Aux États-Unis, la symbolique et le respect attachés au drapeau sont régis par une série de lois très strictes. Le Code américain, titre 4, chapitre 1, § 8, précise que le drapeau ne doit jamais toucher le sol, ne peut être porté à l’horizontale, cousu sur des coussins, utilisé pour couvrir des plafonds ou porté comme vêtement, entre autres règles. L’American Legion ajoute que le drapeau doit être exposé à proximité des écoles, des bâtiments administratifs publics et des postes de police, suspendu à droite des autres drapeaux, et qu’il doit être hissé rapidement et descendu avec cérémonie. La compilation de toutes ces réglementations atteint 45 pages. Pourtant, il est courant de voir des drapeaux américains affichés à l’envers sans que les personnes qui le font soient sanctionnées. Pourquoi cela ?
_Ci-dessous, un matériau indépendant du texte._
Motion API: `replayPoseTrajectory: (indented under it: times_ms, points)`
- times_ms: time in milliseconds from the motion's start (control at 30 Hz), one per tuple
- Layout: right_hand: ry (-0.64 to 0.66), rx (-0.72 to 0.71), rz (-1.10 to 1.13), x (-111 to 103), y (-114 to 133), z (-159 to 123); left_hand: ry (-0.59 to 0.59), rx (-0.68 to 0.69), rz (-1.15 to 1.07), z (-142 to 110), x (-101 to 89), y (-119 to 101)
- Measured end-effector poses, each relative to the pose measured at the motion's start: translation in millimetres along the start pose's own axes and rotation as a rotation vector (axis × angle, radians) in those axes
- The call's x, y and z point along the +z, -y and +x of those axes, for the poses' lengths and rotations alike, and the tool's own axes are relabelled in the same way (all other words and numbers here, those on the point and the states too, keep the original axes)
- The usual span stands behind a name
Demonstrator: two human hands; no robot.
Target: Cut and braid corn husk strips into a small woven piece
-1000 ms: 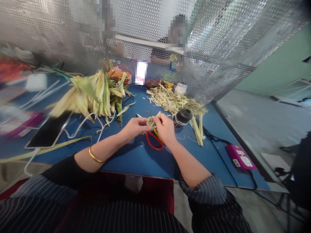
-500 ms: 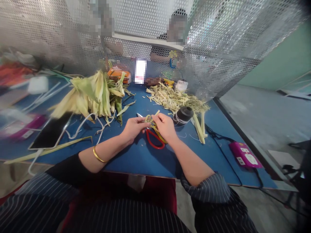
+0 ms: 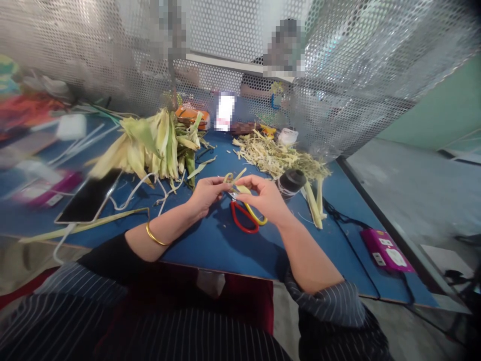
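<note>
Over the middle of the table, my left hand (image 3: 206, 195) pinches a small looped piece of corn husk between thumb and fingers. Facing it, my right hand (image 3: 267, 200) is closed on a pale corn husk strip (image 3: 243, 189), which runs between its thumb and fingers to the loop. The fingers hide part of the piece, so I cannot tell how it is twisted. Under both hands lie scissors (image 3: 244, 219) with one red and one yellow handle. To the right of my right hand stands a black cone of thread (image 3: 291, 181).
A heap of corn husks (image 3: 150, 145) lies at left, beside a phone (image 3: 90, 196) and white cable. Shredded husk (image 3: 278, 155) is piled at the back right. A magenta box (image 3: 387, 250) with cables sits near the right edge. A perforated screen (image 3: 233, 30) stands behind, people beyond it.
My right hand has shifted slightly away from the left, its fingers more spread, with more husk strip showing. More of the scissors' handles is visible. The whole view has swung a little left.
</note>
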State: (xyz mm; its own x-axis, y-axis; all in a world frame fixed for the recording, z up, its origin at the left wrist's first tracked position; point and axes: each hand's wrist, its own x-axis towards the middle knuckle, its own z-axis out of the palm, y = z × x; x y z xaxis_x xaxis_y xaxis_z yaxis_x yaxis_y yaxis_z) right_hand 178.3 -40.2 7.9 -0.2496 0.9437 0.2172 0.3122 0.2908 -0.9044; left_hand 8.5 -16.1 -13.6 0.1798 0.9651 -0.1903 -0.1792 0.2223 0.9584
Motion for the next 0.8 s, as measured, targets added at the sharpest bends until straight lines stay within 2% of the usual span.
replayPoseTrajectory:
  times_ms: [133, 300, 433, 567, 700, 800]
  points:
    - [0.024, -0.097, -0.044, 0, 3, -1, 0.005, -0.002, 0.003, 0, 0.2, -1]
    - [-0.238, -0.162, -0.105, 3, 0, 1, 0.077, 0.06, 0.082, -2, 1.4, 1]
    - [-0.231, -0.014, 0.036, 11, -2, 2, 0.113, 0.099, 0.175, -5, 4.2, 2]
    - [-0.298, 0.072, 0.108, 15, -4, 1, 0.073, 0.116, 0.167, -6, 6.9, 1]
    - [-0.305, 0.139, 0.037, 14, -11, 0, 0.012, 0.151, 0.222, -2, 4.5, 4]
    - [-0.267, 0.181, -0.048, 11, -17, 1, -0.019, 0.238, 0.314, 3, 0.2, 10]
En réalité, malgré ces prescriptions, il n’est pas illégal d’exposer un drapeau à l’envers. Le titre 4 du Code américain stipule : « Le drapeau ne devrait jamais être affiché avec l’Union vers le bas, sauf comme signal de détresse grave dans des situations de danger extrême pour la vie ou les biens. » Cette disposition remonte à 1974, une période marquée par de profonds bouleversements sociaux à la fin de la guerre du Vietnam. Dans l’affaire historique Spence contre Washington, la Cour suprême a statué que présenter un drapeau à l’envers constitue une forme d’expression protégée par le Premier Amendement. C’est pourquoi les manifestants contemporains ont recours à ce geste pour protester. Toutefois, la définition de ce qu’implique un « danger extrême pour la vie ou les biens » reste sujette à interprétation.
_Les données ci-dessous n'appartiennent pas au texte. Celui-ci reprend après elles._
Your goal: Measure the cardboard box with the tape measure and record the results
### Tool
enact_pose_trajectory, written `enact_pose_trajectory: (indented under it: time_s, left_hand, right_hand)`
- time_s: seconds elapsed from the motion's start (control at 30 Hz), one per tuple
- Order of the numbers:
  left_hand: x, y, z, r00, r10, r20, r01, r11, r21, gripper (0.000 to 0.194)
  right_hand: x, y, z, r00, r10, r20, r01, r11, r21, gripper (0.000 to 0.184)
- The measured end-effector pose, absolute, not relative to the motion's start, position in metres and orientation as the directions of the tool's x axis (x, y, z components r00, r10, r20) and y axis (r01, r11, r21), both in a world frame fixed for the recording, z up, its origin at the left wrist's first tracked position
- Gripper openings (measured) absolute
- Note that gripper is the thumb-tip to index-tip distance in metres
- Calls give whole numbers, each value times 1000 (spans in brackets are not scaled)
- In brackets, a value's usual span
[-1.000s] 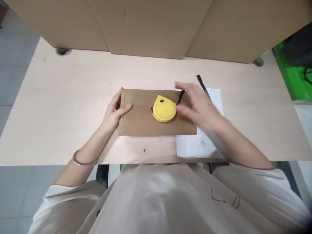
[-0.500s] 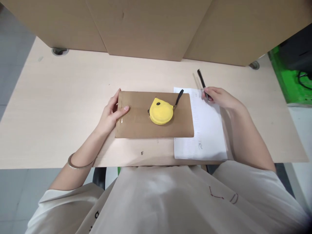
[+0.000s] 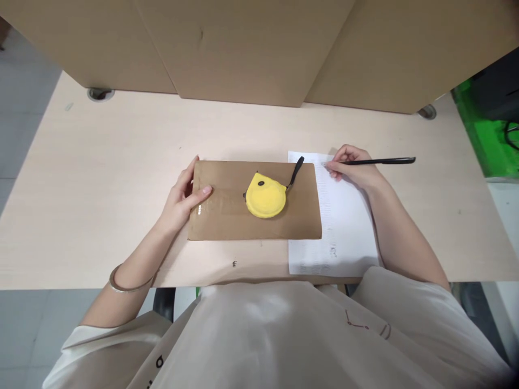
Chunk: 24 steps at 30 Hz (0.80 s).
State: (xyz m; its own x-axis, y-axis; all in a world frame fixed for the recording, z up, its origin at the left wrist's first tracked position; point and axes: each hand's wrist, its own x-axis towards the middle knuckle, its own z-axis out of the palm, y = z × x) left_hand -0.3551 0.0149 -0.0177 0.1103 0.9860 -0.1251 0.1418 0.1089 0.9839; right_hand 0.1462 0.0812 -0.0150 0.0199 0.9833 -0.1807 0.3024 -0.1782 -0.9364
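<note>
A flat brown cardboard piece (image 3: 227,216) lies on the light wooden desk (image 3: 101,173). On it rests a yellow tape measure (image 3: 265,198) with a black strap. My left hand (image 3: 183,198) grips the cardboard's left edge, thumb on top. My right hand (image 3: 353,169) is closed around a black pen (image 3: 381,161), whose tip touches the top of a white sheet of paper (image 3: 344,227) just right of the cardboard. The pen's shaft points to the right.
Brown cardboard panels (image 3: 243,48) stand along the desk's far edge. A green object (image 3: 484,129) sits off the desk at the right. Two cable grommets (image 3: 100,93) mark the far corners. My lap and light sleeves fill the bottom.
My right hand left the tape measure, picked up the pen from the desk beyond the paper, and brought its tip down onto the sheet. My left hand stayed on the cardboard.
</note>
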Motion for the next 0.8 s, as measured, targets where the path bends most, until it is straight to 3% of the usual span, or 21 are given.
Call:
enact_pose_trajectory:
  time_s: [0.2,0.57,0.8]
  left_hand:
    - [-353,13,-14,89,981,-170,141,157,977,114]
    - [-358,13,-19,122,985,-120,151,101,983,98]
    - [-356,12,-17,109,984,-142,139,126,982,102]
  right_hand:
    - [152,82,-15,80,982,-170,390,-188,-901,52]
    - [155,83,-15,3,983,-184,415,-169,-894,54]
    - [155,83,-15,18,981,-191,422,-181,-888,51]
Une liberté accordée à la fin de la guerre du Vietnam

La guerre du Vietnam, qui s’est étendue de 1955 à 1975, a profondément ébranlé la confiance du peuple américain envers son gouvernement. Dès le milieu des années 1960, des protestations en masse s’organisent, dénonçant la perte de vies américaines, les souffrances infligées au peuple vietnamien, le concept même de la guerre ou encore l’impérialisme américain. Par ailleurs, les États-Unis étaient également engagés dans d’autres conflits, notamment l’invasion du Cambodge en 1970 et la guerre de Corée en 1950.
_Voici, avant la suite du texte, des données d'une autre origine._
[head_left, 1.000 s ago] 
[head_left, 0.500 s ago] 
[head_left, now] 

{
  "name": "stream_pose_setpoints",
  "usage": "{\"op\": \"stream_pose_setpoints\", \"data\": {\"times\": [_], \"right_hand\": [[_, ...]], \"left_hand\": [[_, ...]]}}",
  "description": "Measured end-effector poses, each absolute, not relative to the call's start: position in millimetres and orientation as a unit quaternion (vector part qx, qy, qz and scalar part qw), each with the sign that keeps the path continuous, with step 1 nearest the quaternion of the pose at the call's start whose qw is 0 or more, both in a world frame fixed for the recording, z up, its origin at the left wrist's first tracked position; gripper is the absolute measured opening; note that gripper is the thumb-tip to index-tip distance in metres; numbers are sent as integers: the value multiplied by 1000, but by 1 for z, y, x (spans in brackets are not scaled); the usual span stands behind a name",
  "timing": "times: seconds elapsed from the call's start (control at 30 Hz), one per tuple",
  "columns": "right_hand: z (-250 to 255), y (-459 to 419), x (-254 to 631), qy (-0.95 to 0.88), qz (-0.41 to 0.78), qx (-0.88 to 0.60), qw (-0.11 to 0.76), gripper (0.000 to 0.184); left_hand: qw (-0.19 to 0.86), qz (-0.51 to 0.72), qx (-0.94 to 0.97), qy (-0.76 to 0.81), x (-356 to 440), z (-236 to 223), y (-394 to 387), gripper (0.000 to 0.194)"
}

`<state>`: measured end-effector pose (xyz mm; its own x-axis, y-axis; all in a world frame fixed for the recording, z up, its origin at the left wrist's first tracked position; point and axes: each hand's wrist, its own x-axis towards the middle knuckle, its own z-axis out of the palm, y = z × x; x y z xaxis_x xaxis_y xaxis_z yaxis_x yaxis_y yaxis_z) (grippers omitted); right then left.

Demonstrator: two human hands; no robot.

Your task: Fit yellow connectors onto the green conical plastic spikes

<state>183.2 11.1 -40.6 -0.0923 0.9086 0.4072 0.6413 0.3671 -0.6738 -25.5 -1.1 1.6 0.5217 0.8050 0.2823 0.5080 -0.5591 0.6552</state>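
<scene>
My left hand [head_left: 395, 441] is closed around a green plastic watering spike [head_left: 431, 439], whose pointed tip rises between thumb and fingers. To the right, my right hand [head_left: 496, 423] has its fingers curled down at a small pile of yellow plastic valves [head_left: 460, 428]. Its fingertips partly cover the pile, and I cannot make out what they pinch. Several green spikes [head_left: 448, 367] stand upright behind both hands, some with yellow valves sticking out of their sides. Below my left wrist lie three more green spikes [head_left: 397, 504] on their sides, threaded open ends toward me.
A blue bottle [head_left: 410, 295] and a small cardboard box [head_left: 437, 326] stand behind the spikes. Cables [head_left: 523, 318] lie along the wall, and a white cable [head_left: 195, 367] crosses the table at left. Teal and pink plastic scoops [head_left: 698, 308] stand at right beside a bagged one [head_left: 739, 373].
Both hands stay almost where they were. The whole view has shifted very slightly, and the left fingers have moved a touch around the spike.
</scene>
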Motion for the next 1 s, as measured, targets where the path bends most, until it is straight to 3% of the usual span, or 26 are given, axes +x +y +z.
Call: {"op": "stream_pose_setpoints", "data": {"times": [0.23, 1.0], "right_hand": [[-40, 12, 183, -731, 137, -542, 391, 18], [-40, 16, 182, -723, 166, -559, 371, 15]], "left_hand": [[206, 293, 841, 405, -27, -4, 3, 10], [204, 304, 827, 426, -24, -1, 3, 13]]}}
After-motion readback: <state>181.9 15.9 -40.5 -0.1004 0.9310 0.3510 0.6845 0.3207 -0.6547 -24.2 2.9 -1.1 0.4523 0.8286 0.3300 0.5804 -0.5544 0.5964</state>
C’est dans ce climat tendu que s’est déroulée l’affaire Spence contre Washington. Elle a suivi la tragédie du massacre de quatre manifestants à l’université Kent State en 1970, tués par la Garde nationale de l’Ohio. En réaction à ces événements et à l’invasion du Cambodge, des milliers d’étudiants ont manifesté. Harold Omand Spence fit alors flotter un drapeau américain à l’envers devant son dortoir, sur lequel il avait collé des signes de paix réalisés avec du ruban adhésif noir. La Cour suprême le qualifia d’« inadroit » et « trop zélé », sans y déceler une quelconque intention malveillante. Selon la Cour, son action exprimait une forme d’expression politique largement partagée et acceptée dans le pays.
La Cour a cependant estimé que modifier physiquement le drapeau, ici en y apposant un symbole, n’était pas autorisé, mais suspendre le drapeau à l’envers comme un geste symbolique était protégé par la liberté d’expression.
Des exemples historiques de drapeaux inversés

Le critère d’« extrême danger pour la vie ou les biens » reste toutefois subjectif, mais avec le temps, un consensus populaire s’est établi. Le retournement du drapeau est devenu un signe évident en cas de troubles civils ou politiques d’une gravité suffisante. Il sert aussi à manifester une opposition aux guerres ou aux conflits impliquant les États-Unis. En cas de catastrophe naturelle majeure, comme un ouragan détruisant les infrastructures et isolant les populations, un drapeau américain retourné peut aussi être utilisé comme appel à l’aide. En revanche, ce geste ne doit pas être banalisé pour des motifs mineurs.
Historiquement, avant l’arrêt Spence v. Washington de 1974, la mobilisation pour les droits civiques dans les années 1960 a vu l’usage de drapeaux américains retournés. Les protestations contre la guerre du Vietnam durant les années 1960 et 1970 s’inscrivent également dans cette tradition symbolique.
Plus récemment, des manifestants ont brandi des drapeaux à l’envers après les attentats du 11 septembre 2001, notamment pendant la seconde guerre en Irak (2003-2011), où les forces américaines ont renversé Saddam Hussein. Durant le second mandat du président Donald Trump, certains soulèvements ont de nouveau utilisé ce symbole pour exprimer leur mécontentement face aux décisions gouvernementales.